*What the task asks*. After counting the lines below that hold the word "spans", reply with the count and nothing else.

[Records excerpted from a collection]
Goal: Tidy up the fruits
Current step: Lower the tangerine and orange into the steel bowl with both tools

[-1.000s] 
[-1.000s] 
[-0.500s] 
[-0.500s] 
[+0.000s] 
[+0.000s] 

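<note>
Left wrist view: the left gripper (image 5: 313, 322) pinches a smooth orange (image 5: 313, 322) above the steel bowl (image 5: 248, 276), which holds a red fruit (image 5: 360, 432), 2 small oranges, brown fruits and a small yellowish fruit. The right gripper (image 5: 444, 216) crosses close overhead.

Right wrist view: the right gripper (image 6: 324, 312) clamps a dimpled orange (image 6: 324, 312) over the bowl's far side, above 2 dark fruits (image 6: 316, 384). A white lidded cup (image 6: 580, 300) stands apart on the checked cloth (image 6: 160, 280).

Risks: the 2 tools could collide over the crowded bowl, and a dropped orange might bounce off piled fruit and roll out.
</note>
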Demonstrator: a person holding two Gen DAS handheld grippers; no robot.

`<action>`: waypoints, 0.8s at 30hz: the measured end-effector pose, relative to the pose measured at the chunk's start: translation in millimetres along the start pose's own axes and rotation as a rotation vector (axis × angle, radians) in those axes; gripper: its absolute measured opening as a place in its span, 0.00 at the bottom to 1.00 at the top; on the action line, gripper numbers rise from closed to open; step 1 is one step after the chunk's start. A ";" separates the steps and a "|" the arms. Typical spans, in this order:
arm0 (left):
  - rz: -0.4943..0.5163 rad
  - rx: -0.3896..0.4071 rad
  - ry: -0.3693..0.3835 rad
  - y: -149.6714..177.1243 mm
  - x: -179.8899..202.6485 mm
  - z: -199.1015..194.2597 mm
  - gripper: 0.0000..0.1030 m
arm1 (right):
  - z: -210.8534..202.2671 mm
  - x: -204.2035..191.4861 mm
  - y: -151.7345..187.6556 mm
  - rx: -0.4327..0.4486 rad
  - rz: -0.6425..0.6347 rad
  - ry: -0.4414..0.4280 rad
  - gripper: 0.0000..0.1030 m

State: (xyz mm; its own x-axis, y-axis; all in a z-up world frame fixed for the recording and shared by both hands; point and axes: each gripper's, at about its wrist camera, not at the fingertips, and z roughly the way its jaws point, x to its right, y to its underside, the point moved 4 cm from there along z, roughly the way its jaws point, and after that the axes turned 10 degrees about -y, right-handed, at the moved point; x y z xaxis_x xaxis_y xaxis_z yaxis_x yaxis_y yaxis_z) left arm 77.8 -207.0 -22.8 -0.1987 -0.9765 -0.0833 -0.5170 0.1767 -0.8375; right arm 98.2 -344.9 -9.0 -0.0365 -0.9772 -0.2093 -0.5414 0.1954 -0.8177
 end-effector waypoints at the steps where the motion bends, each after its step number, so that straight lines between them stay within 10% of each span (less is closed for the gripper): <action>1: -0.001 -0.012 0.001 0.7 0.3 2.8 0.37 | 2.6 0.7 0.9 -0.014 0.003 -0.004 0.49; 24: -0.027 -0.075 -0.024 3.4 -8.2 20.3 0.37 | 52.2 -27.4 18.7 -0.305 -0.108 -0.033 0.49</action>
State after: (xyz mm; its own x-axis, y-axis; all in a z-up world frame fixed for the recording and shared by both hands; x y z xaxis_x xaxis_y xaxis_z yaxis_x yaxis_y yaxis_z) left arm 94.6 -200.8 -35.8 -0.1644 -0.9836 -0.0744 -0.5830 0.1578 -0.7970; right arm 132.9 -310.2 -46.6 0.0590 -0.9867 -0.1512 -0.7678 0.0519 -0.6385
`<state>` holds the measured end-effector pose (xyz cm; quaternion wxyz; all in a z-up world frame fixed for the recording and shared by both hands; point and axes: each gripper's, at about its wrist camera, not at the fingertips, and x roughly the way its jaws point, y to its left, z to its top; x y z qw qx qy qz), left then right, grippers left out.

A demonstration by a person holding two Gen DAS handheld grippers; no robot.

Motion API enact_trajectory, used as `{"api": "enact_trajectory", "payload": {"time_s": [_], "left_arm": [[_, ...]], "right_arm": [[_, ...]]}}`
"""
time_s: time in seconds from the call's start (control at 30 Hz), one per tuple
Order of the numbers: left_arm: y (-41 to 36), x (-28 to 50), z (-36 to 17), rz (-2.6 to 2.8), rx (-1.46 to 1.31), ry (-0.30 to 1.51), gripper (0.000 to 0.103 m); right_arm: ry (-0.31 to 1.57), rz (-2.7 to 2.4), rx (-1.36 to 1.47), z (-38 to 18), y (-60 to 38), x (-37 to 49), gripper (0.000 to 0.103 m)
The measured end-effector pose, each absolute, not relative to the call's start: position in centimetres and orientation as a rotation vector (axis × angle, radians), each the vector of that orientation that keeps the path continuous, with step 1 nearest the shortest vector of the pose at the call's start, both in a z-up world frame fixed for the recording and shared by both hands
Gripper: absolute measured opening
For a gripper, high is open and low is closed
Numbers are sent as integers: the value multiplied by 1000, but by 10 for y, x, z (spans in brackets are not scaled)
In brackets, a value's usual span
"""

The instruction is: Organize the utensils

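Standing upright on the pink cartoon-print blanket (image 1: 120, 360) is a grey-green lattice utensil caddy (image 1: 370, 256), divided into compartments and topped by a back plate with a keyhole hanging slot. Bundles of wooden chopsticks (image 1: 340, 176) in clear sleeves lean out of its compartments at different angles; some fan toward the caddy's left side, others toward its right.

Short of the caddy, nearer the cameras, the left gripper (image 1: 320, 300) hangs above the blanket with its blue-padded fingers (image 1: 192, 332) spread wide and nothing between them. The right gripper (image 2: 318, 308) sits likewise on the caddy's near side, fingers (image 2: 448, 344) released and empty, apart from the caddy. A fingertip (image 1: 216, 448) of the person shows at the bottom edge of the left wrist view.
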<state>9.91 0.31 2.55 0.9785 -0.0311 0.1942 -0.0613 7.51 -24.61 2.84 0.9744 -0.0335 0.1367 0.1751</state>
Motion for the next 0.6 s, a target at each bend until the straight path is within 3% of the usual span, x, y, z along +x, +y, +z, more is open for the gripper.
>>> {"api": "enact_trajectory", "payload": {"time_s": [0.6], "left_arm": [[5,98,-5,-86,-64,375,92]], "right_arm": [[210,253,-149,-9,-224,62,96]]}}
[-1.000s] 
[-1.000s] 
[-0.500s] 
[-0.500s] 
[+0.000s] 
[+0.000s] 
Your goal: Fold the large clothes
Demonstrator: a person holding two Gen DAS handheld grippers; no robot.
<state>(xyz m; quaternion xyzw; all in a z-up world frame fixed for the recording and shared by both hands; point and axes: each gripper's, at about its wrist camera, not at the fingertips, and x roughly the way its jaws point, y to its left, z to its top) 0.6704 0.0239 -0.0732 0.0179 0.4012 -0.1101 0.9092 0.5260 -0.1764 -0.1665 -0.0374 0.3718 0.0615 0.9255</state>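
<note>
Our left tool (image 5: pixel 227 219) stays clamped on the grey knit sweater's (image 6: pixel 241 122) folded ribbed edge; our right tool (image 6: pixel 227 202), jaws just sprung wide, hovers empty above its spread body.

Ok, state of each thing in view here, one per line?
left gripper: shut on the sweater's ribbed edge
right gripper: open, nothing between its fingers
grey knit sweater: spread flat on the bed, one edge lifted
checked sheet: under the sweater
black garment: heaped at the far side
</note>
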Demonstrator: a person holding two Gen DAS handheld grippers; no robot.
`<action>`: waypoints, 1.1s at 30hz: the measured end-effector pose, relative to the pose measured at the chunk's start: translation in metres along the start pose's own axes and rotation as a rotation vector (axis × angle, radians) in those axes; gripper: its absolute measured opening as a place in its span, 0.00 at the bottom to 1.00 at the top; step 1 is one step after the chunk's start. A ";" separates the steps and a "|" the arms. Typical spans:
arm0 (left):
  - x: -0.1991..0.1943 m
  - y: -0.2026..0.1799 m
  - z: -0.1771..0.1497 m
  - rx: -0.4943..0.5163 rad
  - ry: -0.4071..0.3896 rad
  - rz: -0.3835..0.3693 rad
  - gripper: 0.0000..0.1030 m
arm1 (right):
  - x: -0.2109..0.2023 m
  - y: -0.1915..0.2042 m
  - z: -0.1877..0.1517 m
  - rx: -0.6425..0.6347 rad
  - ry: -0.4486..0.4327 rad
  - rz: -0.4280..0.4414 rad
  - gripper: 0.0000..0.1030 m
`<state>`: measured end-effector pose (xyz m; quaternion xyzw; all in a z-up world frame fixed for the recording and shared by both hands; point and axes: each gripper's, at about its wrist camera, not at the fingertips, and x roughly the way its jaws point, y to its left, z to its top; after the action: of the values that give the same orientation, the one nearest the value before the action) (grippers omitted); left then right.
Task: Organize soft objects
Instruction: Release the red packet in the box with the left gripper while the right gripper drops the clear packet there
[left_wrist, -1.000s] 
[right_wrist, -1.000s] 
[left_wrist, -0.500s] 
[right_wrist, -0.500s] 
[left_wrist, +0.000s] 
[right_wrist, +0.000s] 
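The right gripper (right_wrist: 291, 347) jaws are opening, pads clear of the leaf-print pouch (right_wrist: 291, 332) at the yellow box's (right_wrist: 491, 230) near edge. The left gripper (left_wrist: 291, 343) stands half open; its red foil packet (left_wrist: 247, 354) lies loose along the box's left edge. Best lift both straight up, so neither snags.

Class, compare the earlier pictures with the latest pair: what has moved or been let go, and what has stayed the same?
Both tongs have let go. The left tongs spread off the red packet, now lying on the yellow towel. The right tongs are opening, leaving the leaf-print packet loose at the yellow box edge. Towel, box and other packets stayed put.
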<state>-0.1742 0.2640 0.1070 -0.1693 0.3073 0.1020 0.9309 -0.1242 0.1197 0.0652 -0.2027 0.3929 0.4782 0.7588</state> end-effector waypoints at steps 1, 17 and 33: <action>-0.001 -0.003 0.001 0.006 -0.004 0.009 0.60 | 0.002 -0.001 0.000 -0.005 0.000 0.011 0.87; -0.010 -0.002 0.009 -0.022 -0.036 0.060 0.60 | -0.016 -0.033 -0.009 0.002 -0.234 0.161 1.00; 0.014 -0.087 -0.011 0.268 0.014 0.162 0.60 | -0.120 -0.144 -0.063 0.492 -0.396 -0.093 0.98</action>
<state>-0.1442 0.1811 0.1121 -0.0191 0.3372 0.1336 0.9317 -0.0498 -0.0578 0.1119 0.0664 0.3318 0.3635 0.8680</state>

*Response for this exercise*. 3